What is being asked: Copy out exactly the lines from the first line of the material below through the line containing "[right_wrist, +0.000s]", and nothing beyond them.

━━━━━━

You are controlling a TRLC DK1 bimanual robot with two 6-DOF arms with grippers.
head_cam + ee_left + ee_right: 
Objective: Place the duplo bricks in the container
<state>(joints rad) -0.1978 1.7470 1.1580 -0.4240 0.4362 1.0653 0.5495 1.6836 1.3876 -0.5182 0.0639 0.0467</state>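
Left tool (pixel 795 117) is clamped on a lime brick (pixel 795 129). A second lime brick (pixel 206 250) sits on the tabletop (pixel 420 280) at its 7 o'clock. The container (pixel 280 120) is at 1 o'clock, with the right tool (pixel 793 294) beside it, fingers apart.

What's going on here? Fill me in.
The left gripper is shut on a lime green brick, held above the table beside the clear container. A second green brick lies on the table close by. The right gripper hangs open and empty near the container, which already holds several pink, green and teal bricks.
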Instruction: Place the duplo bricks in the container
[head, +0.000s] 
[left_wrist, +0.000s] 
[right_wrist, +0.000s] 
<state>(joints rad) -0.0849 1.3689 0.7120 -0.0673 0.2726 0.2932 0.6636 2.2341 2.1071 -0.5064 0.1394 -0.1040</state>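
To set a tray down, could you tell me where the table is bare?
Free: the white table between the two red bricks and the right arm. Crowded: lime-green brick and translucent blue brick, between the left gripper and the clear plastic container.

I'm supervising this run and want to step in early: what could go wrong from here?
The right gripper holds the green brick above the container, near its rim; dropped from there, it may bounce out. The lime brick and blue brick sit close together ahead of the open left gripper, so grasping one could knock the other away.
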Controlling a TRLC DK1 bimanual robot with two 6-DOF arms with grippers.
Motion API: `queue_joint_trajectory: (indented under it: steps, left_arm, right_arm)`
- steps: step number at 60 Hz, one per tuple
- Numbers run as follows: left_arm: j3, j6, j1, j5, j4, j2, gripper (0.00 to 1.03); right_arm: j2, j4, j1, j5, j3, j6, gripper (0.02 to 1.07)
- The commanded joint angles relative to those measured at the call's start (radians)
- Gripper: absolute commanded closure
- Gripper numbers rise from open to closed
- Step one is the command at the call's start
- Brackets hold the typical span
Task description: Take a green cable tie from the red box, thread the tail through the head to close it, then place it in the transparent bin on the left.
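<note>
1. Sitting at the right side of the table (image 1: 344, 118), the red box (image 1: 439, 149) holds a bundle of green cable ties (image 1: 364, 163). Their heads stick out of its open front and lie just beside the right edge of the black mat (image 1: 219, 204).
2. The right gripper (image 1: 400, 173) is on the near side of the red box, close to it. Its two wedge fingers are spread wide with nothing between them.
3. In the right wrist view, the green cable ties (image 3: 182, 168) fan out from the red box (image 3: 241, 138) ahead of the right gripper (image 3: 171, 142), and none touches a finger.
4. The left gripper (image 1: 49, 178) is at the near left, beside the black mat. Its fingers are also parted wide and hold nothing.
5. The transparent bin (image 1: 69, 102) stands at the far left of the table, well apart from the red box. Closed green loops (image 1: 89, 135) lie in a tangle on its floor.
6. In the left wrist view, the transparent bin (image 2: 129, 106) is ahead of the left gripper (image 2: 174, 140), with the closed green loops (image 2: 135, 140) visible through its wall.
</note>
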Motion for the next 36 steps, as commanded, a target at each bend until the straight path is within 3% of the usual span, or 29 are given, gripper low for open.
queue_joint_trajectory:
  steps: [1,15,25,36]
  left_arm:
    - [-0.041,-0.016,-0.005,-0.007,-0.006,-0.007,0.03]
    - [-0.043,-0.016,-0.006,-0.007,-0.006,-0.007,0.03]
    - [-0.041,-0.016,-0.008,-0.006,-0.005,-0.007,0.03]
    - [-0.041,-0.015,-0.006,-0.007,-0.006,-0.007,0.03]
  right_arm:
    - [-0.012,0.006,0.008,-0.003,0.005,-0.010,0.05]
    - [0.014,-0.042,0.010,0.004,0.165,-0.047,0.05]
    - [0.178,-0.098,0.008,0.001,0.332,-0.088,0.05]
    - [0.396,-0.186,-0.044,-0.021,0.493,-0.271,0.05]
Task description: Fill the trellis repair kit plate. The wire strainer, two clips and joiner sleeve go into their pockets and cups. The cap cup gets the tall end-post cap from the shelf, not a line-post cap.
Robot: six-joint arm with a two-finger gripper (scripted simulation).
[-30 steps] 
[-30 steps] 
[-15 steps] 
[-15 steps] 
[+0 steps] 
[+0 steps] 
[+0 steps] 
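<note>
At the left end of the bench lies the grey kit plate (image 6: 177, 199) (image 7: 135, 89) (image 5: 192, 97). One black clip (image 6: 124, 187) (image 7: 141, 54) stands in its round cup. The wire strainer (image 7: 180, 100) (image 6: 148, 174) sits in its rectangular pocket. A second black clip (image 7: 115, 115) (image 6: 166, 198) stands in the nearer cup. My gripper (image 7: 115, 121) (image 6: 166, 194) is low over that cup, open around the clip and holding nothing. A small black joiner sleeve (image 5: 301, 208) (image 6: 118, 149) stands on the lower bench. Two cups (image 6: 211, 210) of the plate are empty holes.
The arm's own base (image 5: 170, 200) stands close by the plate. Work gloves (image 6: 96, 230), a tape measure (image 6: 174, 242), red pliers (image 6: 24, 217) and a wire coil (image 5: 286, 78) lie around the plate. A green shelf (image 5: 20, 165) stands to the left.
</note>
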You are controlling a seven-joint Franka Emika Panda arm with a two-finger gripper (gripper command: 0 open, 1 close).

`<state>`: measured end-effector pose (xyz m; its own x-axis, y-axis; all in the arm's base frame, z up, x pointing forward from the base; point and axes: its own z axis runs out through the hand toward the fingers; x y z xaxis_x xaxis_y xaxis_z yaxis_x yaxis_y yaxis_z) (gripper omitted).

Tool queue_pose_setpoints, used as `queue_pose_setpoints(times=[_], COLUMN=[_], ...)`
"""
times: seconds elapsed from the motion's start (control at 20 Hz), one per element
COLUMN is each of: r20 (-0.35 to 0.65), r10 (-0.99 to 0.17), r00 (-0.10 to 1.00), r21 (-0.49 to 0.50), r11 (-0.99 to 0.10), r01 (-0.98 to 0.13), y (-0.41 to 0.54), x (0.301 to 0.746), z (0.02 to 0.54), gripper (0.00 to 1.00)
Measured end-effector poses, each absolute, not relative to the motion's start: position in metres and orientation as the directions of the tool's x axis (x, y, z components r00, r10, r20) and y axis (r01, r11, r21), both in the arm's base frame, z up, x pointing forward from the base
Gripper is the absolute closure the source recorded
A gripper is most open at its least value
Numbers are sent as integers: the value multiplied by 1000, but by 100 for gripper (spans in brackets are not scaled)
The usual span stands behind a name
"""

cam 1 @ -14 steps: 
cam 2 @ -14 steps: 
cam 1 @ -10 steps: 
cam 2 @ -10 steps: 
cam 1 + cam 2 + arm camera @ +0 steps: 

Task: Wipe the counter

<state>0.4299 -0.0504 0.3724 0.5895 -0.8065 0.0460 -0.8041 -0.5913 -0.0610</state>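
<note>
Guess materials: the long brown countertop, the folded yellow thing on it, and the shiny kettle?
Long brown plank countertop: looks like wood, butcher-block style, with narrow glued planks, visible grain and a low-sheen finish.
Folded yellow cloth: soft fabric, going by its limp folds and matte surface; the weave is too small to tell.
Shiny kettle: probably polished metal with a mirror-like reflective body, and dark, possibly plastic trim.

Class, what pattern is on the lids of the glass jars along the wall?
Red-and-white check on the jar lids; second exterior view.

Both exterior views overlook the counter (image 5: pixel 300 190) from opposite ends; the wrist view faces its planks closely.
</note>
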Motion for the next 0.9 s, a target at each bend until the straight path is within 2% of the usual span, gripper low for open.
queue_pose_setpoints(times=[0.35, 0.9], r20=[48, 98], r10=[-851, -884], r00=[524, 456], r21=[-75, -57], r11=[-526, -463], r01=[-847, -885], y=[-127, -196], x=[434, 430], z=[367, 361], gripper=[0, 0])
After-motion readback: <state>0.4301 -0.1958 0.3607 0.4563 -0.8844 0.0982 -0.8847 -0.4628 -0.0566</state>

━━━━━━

Result for this exercise:
You are controlling a TRLC DK1 bimanual robot with two 6-DOF arms with grippers.
head_cam + ee_left + ee_right: 
Objective: Place the duplo bricks in the container
<state>(joints rad) -0.1978 1.7470 1.1580 -0.4240 0.4362 1.0653 0.5495 1.6836 1.3876 -0.5182 0.0639 0.0467</state>
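Left tool (pixel 795 117) is clamped on a lime brick (pixel 795 129). A second lime brick (pixel 206 250) sits on the tabletop (pixel 420 280) at its 7 o'clock. The container (pixel 280 120) is at 1 o'clock, with the right tool (pixel 793 294) beside it, fingers apart.

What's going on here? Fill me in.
The left gripper is shut on a lime green brick, held above the table beside the clear container. A second green brick lies on the table close by. The right gripper hangs open and empty near the container, which already holds several pink, green and teal bricks.
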Instruction: Place the duplo bricks in the container
[head, +0.000s] 
[left_wrist, +0.000s] 
[right_wrist, +0.000s] 

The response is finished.